Go through the listing below and output exactly the line with "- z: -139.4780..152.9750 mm", the line with "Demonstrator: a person", and each line between; omit the rest.
╔══
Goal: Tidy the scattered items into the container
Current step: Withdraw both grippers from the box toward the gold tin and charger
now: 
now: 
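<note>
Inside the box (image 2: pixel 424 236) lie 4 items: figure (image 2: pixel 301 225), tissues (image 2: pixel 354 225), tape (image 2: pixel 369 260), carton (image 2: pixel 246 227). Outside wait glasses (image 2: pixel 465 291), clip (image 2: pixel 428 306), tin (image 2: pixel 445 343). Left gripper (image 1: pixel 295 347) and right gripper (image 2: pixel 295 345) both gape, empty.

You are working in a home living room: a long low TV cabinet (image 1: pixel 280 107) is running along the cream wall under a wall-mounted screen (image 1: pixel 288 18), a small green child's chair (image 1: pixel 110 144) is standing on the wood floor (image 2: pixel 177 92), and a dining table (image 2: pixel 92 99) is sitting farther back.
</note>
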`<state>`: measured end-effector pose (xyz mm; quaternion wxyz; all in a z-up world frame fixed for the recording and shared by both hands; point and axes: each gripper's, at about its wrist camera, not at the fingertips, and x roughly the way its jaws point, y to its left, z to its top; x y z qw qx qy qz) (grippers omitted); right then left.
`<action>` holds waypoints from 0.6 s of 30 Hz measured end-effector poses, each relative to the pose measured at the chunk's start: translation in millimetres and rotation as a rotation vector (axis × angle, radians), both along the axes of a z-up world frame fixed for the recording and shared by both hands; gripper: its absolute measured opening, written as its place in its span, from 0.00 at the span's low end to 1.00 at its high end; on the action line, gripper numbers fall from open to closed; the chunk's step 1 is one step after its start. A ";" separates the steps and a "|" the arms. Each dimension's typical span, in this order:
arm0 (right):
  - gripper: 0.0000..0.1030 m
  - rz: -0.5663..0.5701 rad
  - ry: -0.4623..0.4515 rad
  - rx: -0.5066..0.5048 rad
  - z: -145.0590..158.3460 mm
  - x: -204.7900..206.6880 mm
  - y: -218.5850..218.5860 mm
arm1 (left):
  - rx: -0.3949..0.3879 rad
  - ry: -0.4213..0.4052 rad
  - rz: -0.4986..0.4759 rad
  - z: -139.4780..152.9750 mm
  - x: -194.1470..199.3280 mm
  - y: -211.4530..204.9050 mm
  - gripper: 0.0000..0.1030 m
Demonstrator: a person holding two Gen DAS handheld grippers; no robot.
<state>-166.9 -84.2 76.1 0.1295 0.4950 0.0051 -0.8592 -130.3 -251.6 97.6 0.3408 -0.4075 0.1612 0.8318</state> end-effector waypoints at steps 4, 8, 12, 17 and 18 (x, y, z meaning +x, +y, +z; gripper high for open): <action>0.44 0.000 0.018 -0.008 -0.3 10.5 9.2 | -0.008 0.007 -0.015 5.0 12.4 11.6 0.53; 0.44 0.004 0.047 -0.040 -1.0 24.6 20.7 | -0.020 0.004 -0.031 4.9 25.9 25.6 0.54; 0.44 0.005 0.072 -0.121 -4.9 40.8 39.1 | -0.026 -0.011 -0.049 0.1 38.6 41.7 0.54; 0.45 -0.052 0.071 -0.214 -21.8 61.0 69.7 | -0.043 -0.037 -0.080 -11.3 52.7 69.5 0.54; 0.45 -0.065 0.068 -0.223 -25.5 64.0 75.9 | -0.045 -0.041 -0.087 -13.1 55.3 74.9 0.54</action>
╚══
■ Solved exercise
  - z: -139.4780..152.9750 mm
  - x: -194.1470..199.3280 mm
  - y: -211.4530..204.9050 mm
  - gripper: 0.0000..0.1030 m
Demonstrator: a person holding two Gen DAS handheld grippers; no robot.

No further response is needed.